* **Required work**:
From the listing below, copy only the lines from the line that contains "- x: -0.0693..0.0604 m" to the line that contains "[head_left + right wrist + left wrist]", counting those two lines as part of the copy.

╭──

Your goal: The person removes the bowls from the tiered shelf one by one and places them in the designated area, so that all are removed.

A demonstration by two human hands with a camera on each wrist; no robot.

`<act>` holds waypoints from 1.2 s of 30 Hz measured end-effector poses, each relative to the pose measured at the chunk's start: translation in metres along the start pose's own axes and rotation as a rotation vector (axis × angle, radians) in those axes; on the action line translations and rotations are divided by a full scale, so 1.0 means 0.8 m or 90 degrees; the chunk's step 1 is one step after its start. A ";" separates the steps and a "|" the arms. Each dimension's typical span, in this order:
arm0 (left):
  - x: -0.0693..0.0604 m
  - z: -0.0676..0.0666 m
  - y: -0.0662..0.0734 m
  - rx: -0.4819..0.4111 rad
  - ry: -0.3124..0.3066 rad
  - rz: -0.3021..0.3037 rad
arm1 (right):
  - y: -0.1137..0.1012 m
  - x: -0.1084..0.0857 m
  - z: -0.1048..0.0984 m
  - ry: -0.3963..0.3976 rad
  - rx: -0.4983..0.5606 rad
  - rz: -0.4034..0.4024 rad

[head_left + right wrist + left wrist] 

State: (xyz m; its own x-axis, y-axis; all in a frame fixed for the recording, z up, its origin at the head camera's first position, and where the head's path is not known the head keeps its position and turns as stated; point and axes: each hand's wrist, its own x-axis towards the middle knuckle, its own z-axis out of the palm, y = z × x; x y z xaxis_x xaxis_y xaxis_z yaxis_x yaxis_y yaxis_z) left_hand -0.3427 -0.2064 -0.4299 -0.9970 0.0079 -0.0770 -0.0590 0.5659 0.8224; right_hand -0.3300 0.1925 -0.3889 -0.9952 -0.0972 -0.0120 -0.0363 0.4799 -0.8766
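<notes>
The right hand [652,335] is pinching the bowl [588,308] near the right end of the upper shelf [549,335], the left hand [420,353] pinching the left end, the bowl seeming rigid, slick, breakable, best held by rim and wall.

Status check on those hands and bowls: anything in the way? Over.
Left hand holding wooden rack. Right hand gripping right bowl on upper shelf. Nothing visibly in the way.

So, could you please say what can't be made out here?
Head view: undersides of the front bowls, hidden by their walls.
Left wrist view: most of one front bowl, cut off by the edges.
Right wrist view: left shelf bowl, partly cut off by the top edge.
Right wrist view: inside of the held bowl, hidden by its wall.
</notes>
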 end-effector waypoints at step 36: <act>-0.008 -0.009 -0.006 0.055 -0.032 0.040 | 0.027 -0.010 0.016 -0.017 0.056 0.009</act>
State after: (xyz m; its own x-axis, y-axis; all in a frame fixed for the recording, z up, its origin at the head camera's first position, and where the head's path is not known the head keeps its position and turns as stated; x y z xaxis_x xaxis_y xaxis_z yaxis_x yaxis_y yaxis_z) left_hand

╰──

* **Solution below**:
  - x: -0.0693..0.0604 m
  - z: -0.0676..0.0666 m
  - y: -0.0662..0.0734 m
  - rx: -0.4819..0.4111 rad
  - ry: -0.3124..0.3066 rad
  - rz: -0.3021..0.3037 rad
arm1 (right):
  - y: -0.1137..0.1012 m
  - x: -0.1084..0.0857 m
  - z: -0.1048..0.0984 m
  - ry: -0.3963..0.3976 rad
  - rx: -0.4983..0.5606 rad
  - rz: -0.4034..0.4024 rad

[head_left + right wrist + left wrist] 

The exercise is complete with this answer.